[What you need to do] From the material below, please set down exactly the lines starting with the one with "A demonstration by" and going on through the one with "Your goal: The", without a single picture.

[Given information]
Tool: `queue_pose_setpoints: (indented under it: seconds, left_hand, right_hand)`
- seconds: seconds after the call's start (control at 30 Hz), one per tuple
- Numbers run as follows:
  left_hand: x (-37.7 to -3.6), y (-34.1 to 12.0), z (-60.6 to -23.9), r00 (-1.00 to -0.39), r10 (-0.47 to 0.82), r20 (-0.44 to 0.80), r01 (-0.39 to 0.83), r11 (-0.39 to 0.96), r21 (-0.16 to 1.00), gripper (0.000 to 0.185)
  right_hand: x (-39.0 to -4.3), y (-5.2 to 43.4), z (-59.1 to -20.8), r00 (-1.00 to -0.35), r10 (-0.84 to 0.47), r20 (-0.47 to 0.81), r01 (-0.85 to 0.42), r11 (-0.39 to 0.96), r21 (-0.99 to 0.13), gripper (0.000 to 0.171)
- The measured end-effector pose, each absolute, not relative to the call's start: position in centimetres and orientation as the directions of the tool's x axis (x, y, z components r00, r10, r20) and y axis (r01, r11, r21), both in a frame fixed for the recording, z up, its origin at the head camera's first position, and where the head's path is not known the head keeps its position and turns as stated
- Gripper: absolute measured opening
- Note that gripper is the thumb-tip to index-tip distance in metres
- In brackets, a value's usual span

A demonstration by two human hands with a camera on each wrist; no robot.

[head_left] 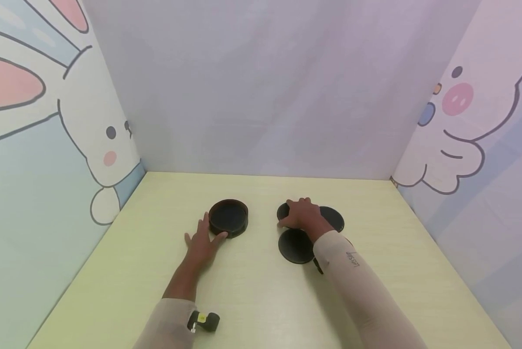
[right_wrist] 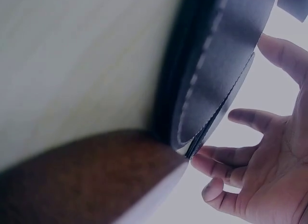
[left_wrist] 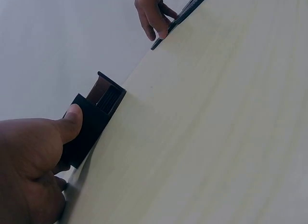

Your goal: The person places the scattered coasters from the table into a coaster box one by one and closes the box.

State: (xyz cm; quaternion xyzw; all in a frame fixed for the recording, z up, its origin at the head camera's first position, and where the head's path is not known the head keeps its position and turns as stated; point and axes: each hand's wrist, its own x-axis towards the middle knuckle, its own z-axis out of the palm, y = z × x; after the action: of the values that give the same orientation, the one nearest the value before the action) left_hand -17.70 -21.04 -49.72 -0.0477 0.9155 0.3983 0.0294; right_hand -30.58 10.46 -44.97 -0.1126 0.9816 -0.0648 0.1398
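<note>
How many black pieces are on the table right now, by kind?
Round holder, touched by the left hand: 1
Flat black coasters in plain view, one nearest, one far right, one under the right hand: 3
Total: 4; a further dark edge behind the right sleeve is unclear.

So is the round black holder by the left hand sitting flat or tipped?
Flat. The round black holder rests level on the table, open side up, with the left hand touching its near edge; whether it holds anything, cannot tell.
</note>
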Motion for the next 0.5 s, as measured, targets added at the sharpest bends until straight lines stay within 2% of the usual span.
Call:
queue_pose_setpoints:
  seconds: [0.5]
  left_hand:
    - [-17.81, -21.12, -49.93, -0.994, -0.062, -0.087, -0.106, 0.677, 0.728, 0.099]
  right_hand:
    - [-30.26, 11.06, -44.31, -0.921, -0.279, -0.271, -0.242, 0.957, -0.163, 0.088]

[Answer to this exercise]
A demonstration by two human hands with a camera on each wrist; no robot.

[head_left] 
[right_wrist] 
[left_wrist] 

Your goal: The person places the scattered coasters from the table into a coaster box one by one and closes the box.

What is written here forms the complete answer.